When you legally recover password hashes (from a lab, or a breach you're authorized to assess), offline cracking tests guesses against them at high speed. This is lab-only and tied to explicit authorization.

Offline vs online

  • Offline: you have the hashes; guess locally at GPU speed, no lockout, no noise. Fast hashes fall quickly; slow KDFs resist.
  • Online: guessing against a live login — slow, noisy, lockout-prone (this is spraying/brute force, next lesson).

Approaches

  • Dictionary attack: try a wordlist (e.g. common passwords / breached-password lists).
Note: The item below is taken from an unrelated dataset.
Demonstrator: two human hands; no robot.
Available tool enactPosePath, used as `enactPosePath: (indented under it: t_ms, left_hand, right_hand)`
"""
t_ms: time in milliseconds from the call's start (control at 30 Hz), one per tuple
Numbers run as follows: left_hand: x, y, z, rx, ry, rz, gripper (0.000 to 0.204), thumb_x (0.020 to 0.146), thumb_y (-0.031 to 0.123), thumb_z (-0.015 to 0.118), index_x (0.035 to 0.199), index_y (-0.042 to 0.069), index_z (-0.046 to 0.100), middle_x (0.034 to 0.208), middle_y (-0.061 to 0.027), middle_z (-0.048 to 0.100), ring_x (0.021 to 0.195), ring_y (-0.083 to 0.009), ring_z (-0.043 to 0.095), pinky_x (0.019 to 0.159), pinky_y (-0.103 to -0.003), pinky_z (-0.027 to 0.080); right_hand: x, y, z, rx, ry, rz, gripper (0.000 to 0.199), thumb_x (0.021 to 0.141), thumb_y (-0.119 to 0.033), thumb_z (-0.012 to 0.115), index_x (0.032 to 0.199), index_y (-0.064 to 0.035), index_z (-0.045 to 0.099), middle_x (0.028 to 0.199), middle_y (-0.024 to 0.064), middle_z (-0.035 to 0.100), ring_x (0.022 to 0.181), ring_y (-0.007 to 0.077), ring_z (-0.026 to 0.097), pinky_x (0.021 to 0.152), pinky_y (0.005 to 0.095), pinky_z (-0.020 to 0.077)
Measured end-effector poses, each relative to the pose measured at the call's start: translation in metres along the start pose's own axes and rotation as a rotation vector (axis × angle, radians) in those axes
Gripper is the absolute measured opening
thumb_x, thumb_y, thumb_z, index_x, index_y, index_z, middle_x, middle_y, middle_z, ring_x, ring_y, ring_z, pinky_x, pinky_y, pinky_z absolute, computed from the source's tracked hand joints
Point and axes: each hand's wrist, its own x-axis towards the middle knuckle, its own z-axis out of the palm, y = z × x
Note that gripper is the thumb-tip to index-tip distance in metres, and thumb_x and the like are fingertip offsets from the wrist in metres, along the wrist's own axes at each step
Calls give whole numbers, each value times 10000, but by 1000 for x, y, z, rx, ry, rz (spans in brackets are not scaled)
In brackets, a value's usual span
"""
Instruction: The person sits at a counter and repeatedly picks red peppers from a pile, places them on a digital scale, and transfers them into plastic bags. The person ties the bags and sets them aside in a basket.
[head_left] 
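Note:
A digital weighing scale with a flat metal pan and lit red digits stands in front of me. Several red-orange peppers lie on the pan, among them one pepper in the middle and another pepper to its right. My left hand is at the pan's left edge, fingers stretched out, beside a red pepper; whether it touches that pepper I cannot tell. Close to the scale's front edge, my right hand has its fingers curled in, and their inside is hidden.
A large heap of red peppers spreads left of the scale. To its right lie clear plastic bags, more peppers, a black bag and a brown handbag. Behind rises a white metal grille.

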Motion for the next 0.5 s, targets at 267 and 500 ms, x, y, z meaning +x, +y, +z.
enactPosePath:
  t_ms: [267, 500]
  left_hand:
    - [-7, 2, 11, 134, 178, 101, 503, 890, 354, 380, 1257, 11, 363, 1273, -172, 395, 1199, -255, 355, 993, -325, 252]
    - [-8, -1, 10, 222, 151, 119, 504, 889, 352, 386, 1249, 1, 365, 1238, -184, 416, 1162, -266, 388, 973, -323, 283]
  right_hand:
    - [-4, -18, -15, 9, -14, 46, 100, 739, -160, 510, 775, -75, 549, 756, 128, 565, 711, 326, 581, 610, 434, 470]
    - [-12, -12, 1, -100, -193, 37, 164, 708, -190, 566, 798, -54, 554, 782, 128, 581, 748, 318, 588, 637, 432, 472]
Fastest, highest yield.
  • Rule-based: apply transformations to wordlist entries (passwordP@ssw0rd!) — mimics how humans modify passwords.
  • Mask/brute force: try all combinations of a pattern (e.g. 8 chars, charset) — exhaustive, for short/structured passwords.
  • Hybrid: wordlist + mask.

Tools (conceptual)

  • Hashcat (GPU), John the Ripper — apply the above to recovered hashes; CeWL builds a target-specific wordlist; Hydra does online attacks (lab-only).

The defensive takeaway

Cracking exists because of weak passwords + fast hashes. The defenses you'd recommend: slow KDFs (prior lesson), strong/length-based password policy, breached-password screening, and MFA so a cracked password isn't enough. (This track's C exercise implements a tiny dictionary-cracking loop so you feel the mechanic.)

Summary

Offline cracking applies dictionary, rule, mask, and hybrid guessing to recovered hashes at high speed — trivial against fast/weak hashes. It's strictly authorized-lab work, and it makes the case for slow KDFs, strong policy, and MFA.